### [WHAT TO DO]
Your task is to copy every line below that contains the word "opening".

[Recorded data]
☆ ☆ ☆

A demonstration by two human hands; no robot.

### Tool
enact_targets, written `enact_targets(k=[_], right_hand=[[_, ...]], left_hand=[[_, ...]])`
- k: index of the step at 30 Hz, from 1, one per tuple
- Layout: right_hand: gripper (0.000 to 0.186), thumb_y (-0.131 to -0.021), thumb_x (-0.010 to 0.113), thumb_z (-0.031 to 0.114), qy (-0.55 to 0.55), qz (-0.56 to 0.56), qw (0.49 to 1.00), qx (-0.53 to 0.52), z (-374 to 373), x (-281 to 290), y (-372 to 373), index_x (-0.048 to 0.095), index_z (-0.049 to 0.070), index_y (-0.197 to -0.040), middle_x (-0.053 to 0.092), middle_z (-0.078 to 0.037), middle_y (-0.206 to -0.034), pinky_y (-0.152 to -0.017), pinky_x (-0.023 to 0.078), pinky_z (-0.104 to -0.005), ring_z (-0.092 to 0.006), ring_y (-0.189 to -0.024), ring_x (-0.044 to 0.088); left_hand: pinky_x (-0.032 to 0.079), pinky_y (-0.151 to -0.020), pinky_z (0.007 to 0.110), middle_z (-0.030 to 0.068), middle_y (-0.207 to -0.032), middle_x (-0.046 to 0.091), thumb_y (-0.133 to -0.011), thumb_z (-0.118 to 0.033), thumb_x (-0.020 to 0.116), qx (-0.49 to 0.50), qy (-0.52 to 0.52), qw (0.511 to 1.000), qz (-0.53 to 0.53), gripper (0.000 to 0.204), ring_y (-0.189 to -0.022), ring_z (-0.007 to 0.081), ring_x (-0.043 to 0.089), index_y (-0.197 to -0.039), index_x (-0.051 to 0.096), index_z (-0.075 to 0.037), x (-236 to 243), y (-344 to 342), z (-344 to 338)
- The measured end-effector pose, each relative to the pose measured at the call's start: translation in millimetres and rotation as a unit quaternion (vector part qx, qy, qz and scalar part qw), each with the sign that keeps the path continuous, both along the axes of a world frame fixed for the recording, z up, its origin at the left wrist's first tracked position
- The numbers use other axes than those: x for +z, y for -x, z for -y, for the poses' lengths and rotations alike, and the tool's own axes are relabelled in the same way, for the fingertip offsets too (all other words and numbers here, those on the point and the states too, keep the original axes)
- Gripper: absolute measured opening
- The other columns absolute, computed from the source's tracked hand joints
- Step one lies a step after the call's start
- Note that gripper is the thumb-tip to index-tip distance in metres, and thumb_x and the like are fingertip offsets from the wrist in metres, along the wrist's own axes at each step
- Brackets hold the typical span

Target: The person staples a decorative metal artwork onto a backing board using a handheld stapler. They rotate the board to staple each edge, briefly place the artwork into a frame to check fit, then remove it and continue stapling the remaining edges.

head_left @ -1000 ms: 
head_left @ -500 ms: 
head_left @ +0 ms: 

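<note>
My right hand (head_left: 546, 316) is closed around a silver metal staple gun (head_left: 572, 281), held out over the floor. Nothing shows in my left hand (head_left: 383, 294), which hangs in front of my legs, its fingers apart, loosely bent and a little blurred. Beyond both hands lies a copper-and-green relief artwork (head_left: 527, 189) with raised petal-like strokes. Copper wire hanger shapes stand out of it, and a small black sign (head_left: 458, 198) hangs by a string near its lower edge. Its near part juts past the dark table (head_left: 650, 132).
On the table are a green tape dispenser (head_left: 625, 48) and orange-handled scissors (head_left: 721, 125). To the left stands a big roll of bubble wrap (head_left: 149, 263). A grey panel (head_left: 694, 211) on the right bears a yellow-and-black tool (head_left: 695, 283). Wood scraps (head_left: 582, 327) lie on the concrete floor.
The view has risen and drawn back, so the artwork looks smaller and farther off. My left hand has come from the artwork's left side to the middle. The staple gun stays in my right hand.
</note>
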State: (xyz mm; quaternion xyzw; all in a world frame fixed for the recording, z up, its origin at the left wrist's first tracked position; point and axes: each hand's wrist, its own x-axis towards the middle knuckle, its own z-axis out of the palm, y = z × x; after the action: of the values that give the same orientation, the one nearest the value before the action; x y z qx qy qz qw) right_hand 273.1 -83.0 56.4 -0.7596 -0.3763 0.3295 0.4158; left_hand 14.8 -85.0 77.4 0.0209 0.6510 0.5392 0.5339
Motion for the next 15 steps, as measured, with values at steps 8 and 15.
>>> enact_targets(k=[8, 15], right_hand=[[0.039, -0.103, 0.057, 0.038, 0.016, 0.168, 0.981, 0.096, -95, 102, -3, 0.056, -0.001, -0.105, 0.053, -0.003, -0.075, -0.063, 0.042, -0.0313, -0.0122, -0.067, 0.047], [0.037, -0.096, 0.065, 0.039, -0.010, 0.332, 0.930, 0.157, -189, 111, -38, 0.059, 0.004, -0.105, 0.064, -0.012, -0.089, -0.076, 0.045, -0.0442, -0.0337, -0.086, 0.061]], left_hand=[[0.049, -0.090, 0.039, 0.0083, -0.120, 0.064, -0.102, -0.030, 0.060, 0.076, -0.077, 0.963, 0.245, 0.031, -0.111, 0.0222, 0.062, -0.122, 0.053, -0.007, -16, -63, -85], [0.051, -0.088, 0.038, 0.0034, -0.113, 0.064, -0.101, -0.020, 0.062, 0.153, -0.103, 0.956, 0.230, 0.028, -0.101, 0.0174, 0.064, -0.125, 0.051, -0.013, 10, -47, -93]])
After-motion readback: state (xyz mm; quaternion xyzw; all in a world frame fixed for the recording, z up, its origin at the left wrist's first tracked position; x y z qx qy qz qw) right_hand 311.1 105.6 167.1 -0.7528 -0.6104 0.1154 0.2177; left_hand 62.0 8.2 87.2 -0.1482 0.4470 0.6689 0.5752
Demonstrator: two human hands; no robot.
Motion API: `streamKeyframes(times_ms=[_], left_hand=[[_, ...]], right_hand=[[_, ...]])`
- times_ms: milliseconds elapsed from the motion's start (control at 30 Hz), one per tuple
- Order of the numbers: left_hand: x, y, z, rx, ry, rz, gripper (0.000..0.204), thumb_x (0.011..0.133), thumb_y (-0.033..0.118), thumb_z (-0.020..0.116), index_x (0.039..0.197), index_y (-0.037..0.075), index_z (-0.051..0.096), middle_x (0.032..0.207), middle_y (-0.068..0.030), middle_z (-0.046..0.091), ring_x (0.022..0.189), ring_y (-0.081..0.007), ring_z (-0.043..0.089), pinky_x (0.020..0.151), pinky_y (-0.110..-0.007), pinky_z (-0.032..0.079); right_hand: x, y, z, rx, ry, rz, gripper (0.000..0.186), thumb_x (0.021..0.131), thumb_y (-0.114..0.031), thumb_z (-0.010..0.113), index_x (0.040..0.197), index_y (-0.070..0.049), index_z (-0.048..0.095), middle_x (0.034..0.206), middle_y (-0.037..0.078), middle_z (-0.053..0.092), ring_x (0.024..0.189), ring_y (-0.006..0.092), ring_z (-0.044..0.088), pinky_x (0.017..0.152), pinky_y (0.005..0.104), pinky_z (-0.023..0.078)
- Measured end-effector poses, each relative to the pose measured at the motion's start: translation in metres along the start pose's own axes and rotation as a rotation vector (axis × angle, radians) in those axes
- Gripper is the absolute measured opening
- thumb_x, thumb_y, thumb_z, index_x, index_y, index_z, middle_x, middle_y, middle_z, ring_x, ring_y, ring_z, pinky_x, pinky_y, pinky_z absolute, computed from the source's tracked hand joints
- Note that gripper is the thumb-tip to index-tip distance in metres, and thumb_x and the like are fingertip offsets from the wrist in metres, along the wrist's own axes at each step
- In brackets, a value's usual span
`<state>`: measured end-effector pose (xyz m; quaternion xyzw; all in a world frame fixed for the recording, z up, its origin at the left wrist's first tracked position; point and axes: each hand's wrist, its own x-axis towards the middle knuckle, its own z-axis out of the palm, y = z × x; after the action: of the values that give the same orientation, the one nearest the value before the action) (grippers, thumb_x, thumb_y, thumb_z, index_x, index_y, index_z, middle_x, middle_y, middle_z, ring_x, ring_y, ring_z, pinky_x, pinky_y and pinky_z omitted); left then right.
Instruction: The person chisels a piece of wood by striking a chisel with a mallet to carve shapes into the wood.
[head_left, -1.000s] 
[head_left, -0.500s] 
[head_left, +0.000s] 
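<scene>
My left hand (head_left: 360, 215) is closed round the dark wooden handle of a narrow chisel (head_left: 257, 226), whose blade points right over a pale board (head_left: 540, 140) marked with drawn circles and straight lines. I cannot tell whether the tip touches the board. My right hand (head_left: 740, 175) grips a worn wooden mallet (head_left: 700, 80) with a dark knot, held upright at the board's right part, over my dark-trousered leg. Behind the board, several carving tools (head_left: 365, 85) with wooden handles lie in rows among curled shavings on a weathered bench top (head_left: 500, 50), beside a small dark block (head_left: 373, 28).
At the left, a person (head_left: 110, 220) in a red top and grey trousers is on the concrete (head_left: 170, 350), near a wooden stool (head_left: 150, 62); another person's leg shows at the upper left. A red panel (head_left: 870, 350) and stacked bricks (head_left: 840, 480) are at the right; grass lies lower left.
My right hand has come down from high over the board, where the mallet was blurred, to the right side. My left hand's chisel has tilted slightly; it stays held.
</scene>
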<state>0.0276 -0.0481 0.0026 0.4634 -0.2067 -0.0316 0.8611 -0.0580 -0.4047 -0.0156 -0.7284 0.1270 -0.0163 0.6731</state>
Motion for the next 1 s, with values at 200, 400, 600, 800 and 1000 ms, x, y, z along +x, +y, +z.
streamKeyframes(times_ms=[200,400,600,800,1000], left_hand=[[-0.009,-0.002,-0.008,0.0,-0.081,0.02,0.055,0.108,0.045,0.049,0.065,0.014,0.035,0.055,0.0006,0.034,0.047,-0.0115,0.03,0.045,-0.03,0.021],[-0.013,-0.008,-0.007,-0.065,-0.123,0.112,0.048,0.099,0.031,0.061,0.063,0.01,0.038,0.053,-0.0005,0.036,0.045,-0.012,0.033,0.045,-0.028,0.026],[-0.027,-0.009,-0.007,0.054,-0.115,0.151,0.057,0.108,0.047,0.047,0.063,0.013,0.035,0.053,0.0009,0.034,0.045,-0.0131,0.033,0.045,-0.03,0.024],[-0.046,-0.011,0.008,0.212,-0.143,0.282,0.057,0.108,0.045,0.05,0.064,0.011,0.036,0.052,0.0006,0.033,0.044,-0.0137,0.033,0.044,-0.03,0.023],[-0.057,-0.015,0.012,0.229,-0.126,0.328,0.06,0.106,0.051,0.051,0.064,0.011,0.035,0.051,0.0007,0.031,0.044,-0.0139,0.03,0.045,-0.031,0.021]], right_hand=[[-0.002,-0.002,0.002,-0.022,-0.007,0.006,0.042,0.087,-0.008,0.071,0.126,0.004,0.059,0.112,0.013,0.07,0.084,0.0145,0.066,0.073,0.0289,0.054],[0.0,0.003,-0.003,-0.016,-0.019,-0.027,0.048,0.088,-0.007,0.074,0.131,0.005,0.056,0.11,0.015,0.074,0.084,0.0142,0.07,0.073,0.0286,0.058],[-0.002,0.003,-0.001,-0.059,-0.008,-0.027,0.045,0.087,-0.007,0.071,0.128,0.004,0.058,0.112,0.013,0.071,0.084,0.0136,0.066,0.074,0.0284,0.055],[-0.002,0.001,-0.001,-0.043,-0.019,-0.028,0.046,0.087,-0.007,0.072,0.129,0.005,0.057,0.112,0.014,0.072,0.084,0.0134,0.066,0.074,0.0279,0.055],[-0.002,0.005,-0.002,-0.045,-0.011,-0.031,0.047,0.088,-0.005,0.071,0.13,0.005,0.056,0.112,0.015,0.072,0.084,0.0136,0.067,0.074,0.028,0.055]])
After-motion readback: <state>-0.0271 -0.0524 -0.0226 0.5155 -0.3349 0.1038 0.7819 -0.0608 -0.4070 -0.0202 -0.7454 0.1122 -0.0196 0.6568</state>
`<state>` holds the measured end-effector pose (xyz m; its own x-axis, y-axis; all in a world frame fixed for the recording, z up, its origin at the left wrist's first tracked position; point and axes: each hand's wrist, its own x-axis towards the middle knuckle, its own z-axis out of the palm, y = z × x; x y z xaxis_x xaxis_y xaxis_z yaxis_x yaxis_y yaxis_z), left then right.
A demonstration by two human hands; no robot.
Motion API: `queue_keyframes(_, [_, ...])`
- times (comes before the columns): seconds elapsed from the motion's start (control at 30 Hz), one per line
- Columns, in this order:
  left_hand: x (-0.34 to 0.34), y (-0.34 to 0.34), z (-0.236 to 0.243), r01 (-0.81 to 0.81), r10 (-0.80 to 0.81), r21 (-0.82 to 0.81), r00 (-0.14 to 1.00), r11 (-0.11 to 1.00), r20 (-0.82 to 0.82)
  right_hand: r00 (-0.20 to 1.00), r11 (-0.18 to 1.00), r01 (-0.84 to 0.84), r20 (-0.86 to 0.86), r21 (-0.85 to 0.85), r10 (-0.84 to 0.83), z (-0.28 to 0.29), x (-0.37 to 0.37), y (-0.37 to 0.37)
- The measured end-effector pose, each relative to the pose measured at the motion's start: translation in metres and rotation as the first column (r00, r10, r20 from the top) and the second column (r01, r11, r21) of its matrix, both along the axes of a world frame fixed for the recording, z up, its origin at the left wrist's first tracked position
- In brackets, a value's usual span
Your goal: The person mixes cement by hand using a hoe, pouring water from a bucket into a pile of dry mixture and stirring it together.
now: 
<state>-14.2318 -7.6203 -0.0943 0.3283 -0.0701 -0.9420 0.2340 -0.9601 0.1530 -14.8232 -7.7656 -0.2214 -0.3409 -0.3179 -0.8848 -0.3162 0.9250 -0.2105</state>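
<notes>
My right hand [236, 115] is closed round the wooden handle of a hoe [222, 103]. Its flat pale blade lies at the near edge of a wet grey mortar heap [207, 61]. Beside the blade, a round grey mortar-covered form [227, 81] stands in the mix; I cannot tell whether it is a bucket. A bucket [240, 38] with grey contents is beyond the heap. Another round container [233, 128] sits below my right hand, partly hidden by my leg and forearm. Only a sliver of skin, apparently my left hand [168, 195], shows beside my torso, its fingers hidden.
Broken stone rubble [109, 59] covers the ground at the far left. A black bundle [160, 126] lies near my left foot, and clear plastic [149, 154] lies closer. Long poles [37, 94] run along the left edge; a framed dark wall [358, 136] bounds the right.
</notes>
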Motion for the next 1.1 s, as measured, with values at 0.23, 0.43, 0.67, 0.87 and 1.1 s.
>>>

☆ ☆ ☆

### [EXPECTED ANSWER]
- Gripper: absolute measured opening
- Gripper is the absolute measured opening

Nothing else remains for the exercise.